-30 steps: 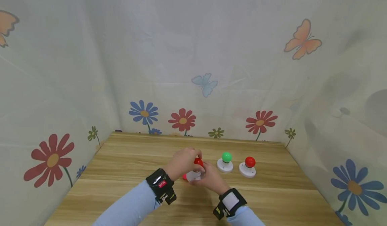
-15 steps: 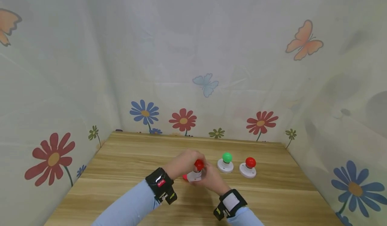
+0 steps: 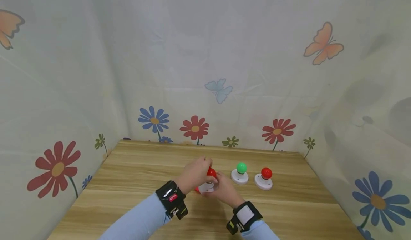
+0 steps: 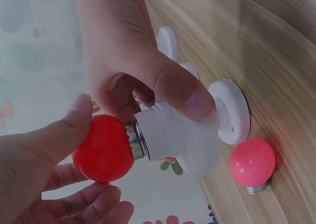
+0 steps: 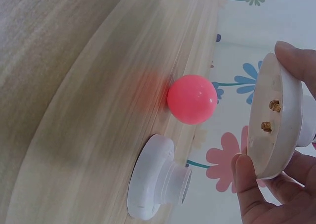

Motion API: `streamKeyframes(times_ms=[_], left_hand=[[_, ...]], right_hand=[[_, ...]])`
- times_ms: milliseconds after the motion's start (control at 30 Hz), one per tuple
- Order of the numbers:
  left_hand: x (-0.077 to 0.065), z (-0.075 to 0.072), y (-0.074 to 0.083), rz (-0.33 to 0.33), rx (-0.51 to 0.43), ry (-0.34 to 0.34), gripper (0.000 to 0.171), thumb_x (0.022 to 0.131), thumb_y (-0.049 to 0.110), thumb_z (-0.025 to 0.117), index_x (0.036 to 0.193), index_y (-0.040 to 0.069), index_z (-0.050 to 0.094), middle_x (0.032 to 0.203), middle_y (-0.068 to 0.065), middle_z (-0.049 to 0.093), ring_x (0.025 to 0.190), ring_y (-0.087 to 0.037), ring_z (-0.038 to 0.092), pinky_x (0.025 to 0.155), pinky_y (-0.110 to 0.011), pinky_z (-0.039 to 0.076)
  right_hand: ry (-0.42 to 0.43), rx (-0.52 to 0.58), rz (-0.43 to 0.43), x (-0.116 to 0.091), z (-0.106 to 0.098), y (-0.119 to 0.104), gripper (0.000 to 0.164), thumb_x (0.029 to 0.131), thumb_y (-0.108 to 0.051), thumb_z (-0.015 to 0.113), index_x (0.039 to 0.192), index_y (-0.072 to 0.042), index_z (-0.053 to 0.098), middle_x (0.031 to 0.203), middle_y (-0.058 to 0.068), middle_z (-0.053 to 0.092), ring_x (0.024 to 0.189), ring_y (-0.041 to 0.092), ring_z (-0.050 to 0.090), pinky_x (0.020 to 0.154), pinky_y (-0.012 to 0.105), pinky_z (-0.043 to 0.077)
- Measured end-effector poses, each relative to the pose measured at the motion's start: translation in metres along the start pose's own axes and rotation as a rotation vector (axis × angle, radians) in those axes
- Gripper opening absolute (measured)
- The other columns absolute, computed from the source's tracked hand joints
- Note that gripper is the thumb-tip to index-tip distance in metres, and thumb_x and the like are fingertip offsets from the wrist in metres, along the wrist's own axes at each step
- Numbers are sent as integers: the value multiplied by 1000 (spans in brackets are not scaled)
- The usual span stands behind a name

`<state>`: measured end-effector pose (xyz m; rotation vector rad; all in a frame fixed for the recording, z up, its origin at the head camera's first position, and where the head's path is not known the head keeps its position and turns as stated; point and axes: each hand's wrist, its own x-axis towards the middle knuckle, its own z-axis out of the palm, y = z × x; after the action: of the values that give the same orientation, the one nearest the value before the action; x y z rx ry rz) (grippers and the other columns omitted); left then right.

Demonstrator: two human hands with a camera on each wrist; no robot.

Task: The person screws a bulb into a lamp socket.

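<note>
My left hand (image 3: 193, 175) holds the round red light bulb (image 4: 104, 152) by its globe, thumb on one side and fingers on the other. The bulb's metal screw end sits at the mouth of a white lamp socket (image 4: 163, 132), with some metal showing. Gripping that socket by its round base is my right hand (image 3: 225, 190); the right wrist view shows its underside with two brass screws (image 5: 270, 116). The socket is raised off the table and tilted. On the wood below lies a pinkish-red bulb (image 5: 192, 99) with its silver thread visible in the left wrist view.
A white socket without a bulb (image 5: 155, 179) stands close to the loose bulb. Right of my hands, a green bulb (image 3: 241, 168) and a red bulb (image 3: 266, 173) sit upright in white sockets on the wooden table (image 3: 144, 161). Flowered cloth (image 3: 179, 54) surrounds the table.
My left fingers drew back and bared more of the red bulb half a second ago; now they wrap around it again. My right hand and the socket stay nearly in place.
</note>
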<state>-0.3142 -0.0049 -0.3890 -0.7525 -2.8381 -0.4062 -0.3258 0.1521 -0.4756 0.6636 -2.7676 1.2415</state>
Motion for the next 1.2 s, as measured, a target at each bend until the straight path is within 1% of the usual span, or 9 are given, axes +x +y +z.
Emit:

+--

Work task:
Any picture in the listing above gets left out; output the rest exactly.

Completed task:
-30 steps: 
-15 steps: 
+0 steps: 
+0 steps: 
+0 steps: 

Motion API: `streamKeyframes(times_ms=[_], left_hand=[[_, ...]], right_hand=[[_, ...]])`
- times_ms: milliseconds after the motion's start (control at 30 Hz), one per tuple
- Order of the numbers:
  left_hand: x (-0.077 to 0.065), z (-0.075 to 0.072), y (-0.074 to 0.083), rz (-0.33 to 0.33), rx (-0.51 to 0.43), ry (-0.34 to 0.34), gripper (0.000 to 0.171), thumb_x (0.022 to 0.131), thumb_y (-0.049 to 0.110), thumb_z (-0.025 to 0.117), index_x (0.036 to 0.193), index_y (-0.040 to 0.069), index_z (-0.050 to 0.094), middle_x (0.032 to 0.203), middle_y (-0.068 to 0.065), middle_z (-0.049 to 0.093), ring_x (0.025 to 0.190), ring_y (-0.087 to 0.037), ring_z (-0.038 to 0.092), pinky_x (0.025 to 0.155), pinky_y (-0.110 to 0.011), pinky_z (-0.039 to 0.076)
  right_hand: ry (-0.42 to 0.43), rx (-0.52 to 0.58), rz (-0.43 to 0.43), x (-0.116 to 0.091), z (-0.106 to 0.098), y (-0.119 to 0.104), gripper (0.000 to 0.164), thumb_x (0.029 to 0.131), thumb_y (-0.108 to 0.051), thumb_z (-0.015 to 0.113), index_x (0.039 to 0.192), index_y (-0.072 to 0.042), index_z (-0.053 to 0.098), middle_x (0.031 to 0.203), middle_y (-0.058 to 0.068), middle_z (-0.053 to 0.092), ring_x (0.024 to 0.189), ring_y (-0.041 to 0.092), ring_z (-0.050 to 0.090), pinky_x (0.020 to 0.154), pinky_y (-0.012 to 0.105), pinky_z (-0.043 to 0.077)
- Measured end-effector poses, each relative to the pose measured at the motion's start: translation in metres along the start pose's own axes and rotation as a rotation vector (axis × angle, radians) in those axes
- Gripper opening absolute (measured)
- The other columns absolute, computed from the source's tracked hand joints
- Note that gripper is the thumb-tip to index-tip distance in metres, and thumb_x and the like are fingertip offsets from the wrist in metres, along the wrist's own axes at each step
- Numbers are sent as integers: the value multiplied by 1000 (spans in brackets are not scaled)
- The usual span stands behind a name

`<state>`: measured end-effector pose (xyz m; rotation vector rad; all in a frame fixed for the recording, z up, its origin at the head camera's first position, and where the head's path is not known the head keeps its position and turns as stated; point and axes: each hand's wrist, its own x-axis towards the middle knuckle, its own z-axis out of the palm, y = z × x; after the action: of the values that give the same orientation, the one nearest the value before the action; x y z rx ry rz) (grippers and the other columns omitted); left then right.

Demonstrator: two human hands with a camera on each wrist; no robot.

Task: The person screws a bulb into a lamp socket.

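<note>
My left hand (image 3: 193, 175) holds the round red light bulb (image 4: 104, 152) by its globe, thumb on one side and fingers on the other. The bulb's metal screw end sits at the mouth of a white lamp socket (image 4: 163, 132), with some metal showing. Gripping that socket by its round base is my right hand (image 3: 225, 190); the right wrist view shows its underside with two brass screws (image 5: 270, 116). The socket is raised off the table and tilted. On the wood below lies a pinkish-red bulb (image 5: 192, 99) with its silver thread visible in the left wrist view.
A white socket without a bulb (image 5: 155, 179) stands close to the loose bulb. Right of my hands, a green bulb (image 3: 241, 168) and a red bulb (image 3: 266, 173) sit upright in white sockets on the wooden table (image 3: 144, 161). Flowered cloth (image 3: 179, 54) surrounds the table.
My left fingers drew back and bared more of the red bulb half a second ago; now they wrap around it again. My right hand and the socket stay nearly in place.
</note>
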<state>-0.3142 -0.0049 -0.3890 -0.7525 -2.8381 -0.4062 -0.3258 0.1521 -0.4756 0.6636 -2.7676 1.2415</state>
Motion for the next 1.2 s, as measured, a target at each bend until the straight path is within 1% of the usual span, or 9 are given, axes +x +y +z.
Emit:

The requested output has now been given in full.